Whenever a line of the listing contains the string "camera", return that line.

-=-=-=-=-

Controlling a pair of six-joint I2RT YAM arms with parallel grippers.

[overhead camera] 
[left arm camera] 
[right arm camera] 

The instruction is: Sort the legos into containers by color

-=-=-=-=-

> **Output for this exercise**:
[overhead camera] 
[left arm camera] 
[right arm camera] 

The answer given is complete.